Peter Powditch

Ian Milliss remembers Peter Powditch, whose "work fitted simple conservative categories – the nude, the landscape, the still life – and yet he treated those categories with complete originality, as if he had invented them himself and had a responsibility to explore their depths completely."  

There was so much about Peter Powditch that made him the quintessential male Australian artist of the second half of the twentieth century. Born in 1942 he was an easy-going, drinking, smoking baby boomer. He revelled in the summer sun and beach culture while simply portraying what he loved in his surroundings. There was no angst in his work, even if there was an underlying depression in his disposition, no fretting about social issues or national identity or the cultural debates surrounding art itself that would eventually sideline the work of many artists of his generation. 

His work fitted simple conservative categories – the nude, the landscape, the still life – and yet he treated those categories with complete originality, as if he had invented them himself and had a responsibility to explore their depths completely. 

It was an approach that he also applied to smoking, which killed him, but only after he had pushed it to its very end. 

As an exemplary artist of his moment, early success came easily.

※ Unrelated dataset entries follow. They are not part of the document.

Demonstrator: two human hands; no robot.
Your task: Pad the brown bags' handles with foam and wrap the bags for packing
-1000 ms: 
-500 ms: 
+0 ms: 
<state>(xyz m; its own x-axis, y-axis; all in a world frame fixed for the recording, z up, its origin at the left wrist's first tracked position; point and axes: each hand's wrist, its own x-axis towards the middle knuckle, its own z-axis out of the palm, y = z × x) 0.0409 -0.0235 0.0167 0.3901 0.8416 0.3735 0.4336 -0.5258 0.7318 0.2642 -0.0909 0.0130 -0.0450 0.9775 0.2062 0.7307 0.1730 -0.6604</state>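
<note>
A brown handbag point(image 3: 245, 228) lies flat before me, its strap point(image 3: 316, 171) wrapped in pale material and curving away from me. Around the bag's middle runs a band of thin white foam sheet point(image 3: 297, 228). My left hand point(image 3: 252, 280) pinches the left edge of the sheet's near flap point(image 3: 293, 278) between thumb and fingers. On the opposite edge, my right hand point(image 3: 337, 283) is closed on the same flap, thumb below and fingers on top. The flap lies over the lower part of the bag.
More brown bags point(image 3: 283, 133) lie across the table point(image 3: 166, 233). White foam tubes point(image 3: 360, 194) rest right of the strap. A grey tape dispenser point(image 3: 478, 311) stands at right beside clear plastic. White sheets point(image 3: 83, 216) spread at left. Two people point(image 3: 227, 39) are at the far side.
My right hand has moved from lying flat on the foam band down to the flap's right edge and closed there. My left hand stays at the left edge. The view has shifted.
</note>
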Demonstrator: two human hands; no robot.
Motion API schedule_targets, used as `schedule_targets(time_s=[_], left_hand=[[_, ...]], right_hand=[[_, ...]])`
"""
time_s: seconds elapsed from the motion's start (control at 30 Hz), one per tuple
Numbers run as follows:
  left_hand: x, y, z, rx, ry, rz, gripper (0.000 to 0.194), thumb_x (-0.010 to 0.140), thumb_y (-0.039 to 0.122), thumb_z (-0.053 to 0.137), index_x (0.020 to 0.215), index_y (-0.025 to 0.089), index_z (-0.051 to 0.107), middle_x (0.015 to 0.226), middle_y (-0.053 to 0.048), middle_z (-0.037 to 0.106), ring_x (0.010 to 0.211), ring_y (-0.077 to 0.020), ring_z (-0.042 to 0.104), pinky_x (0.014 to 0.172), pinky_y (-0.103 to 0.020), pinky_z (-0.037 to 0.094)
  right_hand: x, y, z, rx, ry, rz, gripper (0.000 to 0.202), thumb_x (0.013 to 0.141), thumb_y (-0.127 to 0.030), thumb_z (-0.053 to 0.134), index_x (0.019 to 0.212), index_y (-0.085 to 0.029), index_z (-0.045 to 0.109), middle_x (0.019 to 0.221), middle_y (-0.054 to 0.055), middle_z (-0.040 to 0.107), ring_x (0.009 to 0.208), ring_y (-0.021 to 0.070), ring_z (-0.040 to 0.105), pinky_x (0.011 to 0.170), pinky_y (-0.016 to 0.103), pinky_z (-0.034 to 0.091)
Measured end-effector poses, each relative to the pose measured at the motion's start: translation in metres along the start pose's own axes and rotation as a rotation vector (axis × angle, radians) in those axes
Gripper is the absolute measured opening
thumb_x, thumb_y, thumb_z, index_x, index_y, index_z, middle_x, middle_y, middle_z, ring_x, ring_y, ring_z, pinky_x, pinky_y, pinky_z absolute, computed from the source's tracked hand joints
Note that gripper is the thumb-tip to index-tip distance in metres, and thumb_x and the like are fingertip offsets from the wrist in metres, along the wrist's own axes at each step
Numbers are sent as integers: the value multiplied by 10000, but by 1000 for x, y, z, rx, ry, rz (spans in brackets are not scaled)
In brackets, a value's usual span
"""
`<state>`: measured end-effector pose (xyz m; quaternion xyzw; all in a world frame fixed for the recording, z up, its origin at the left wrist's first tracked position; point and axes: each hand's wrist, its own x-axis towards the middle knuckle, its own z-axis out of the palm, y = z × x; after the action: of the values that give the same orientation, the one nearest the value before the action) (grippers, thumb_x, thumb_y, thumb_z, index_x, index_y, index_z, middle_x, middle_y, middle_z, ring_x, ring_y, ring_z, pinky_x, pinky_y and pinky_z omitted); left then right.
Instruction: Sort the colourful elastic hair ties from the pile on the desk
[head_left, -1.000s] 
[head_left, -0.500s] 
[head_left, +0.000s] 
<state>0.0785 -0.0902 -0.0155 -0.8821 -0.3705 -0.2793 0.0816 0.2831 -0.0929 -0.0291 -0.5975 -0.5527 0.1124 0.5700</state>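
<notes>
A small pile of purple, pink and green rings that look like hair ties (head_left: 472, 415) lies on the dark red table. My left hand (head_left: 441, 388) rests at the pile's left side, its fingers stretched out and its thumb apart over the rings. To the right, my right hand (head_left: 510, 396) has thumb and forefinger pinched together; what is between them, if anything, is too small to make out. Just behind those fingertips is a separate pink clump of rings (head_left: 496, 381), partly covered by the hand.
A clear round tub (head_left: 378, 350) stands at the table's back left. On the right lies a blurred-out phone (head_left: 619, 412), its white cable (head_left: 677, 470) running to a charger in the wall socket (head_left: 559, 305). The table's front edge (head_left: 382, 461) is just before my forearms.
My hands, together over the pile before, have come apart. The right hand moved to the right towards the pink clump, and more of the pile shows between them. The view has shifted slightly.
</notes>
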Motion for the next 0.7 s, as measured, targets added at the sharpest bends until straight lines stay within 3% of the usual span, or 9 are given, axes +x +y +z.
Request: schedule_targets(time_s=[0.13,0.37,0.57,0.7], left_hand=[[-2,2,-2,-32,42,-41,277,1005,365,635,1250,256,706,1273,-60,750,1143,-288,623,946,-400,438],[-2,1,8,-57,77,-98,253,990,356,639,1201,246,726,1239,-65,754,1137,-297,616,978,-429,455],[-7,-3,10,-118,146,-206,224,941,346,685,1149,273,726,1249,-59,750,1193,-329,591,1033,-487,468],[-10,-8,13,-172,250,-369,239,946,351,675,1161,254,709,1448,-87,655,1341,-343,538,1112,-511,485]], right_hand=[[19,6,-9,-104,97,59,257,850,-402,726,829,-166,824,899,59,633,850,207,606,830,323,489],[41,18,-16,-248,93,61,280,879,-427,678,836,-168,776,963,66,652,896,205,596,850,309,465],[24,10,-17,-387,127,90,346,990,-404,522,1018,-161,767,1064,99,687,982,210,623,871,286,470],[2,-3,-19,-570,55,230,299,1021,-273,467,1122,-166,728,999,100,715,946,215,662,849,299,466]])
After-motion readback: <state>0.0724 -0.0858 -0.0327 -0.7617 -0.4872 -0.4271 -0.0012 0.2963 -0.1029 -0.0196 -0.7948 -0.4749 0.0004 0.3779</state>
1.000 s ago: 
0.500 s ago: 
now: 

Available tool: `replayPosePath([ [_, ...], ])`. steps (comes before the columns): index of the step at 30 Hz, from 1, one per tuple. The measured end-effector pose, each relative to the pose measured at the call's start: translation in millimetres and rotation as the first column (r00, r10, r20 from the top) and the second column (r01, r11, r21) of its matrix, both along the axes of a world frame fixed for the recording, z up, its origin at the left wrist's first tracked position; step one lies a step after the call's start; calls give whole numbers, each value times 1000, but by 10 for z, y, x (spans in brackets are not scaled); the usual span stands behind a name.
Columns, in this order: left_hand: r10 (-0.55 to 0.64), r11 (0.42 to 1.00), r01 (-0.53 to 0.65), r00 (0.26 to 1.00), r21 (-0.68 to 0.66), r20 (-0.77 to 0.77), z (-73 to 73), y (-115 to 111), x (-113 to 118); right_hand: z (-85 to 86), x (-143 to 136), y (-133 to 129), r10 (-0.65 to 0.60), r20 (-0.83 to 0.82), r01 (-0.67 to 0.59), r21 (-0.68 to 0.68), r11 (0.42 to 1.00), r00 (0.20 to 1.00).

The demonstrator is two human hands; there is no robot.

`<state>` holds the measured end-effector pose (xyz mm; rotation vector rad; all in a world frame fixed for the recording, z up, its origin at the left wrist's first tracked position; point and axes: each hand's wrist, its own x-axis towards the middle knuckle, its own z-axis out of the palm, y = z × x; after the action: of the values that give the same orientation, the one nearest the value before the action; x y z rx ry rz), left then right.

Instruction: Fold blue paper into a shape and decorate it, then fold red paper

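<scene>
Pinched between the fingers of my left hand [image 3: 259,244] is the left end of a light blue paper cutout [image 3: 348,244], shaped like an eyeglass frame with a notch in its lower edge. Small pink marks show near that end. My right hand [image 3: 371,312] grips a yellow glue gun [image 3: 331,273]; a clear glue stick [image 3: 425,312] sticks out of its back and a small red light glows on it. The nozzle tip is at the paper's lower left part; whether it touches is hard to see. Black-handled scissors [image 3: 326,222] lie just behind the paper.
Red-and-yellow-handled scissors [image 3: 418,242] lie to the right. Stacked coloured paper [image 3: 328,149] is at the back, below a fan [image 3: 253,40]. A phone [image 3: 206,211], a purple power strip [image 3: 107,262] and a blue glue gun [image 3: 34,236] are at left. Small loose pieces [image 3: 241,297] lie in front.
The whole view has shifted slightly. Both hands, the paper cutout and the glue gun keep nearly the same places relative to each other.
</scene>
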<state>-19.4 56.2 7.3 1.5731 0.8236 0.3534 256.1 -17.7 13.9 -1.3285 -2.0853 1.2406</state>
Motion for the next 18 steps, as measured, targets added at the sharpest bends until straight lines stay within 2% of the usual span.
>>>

After studying at East Sydney Technical College (now the National Art School) and then at John Olsen’s Bakery Art School in Paddington, his first exhibition was in 1966 at Gallery A. As its charismatic owner Max Hutchinson became more focused on the gallery he had opened in New York in 1968, Powditch left Gallery A in 1971 for the more establishment Rudy Komon Gallery. After Komon’s death in 1982, he moved to Ray Hughes Gallery, then Australian Galleries, back to Ray Hughes and finally to Defiance Gallery whose owner Campbell Robertson-Swann, with his brother Ron, had been close childhood friends with whom Powditch maintained a familial bond throughout their lives.

Teaching was a more consistent part of his life, eventually becoming head of painting at the College of Fine Arts. Since his death social media has been full of successful students describing him as their best or favourite teacher. His own career, however, eventually languished. His early work sold well, he won prizes, was included in international traveling exhibitions and in 1970 received a prestigious large scale commission for the Sydney International Airport Terminal. As he said, “In 1972 I was probably the most known artist in Sydney. I didn’t know I actually had that power; I didn’t savour it. When it left, I wondered what had happened, what I had done.”

Like many Australian artists who came of age in the 1960s, he was badly served by art history. They were just beginning to consolidate their careers in the 1970s when conceptual art arrived. Sales continued but declined and what might have been the usual mid-career slump became a complete eclipse as their work was ignored for bland conceptualesque art that was to dominate the institutions for the next few decades. 

It wasn’t until a prominent position in Pop to Popism at the Art Gallery of New South Wales in 2014, and in 2017 a long overdue retrospective Coast, at S. H. Ervin Gallery, that he returned to public awareness.

Although his early work is described as pop art there is none of the glorification of modern consumerism’s products that defines most pop art. In fact, Powditch’s work is the classic nude updated. He wasn’t the first artist to paint Australians at the beach, but he captured the dry glaring heat and hedonism of the Australian summer in a way that no others have. The masonite constructions, broken up both visually and literally, were as close to sculpture as painting, often dominated by areas of strong flat colour as in The big towel, 1969. The later Sun Torso series revisited the shallow pictorial space of analytical cubism but with a limited palette based on physical intimacy, not so much pink and brown as naked flesh and suntan, hedonism combined with visual experimentation. It was a heady mix, the male gaze unabashed but loving. These are not classical nudes, these are women you see on the beach, women you live with, the domestic nudity of the bathroom, the drapery of the shower curtain and the bath towel. 

The common description of them as nonsexual is puzzling, when in fact they are gloriously sensual and unashamedly sexual. It is probably the rigorous formalism of the work that gives rise to the misidentification as it overwhelms other aspects of the paintings, and the formalism was to become even more intense and rarefied. After a disastrous court case over his employment at Sydney College of the Arts descended into character assassination, he withdrew, hurt, into works that were smaller, more ethereal, almost monochrome soft pinks with a subtle beauty yet little easy public appeal.

In the early 2000s these works slid almost imperceptibly into landscapes, often distinguishable from the nudes only by their colours. They remain as empty of human life as his airport mural and earlier paintings of Crowdy Head, as if illustrating Daniel Thomas’s dictum that all Australian artists end up as landscapists. 

He moved to Bangalow on the New South Wales north coast to be with family, but kept making art until his final days. Right up until the end he was in the studio from morning until night, recently working with his daughter Beth putting together a selection for a show which will be held in May at Defiance Gallery. His return to greater public prominence in recent years was unfortunately also accompanied by health problems as he aged. Hospitalisation after a brief mental breakdown finally produced a diagnosis of bipolar disorder and appropriate medical treatment. His lifelong asthma and the emphysema caused by his smoking was not so easily dealt with. He died from their effects on February 13 2022, aged seventy-nine.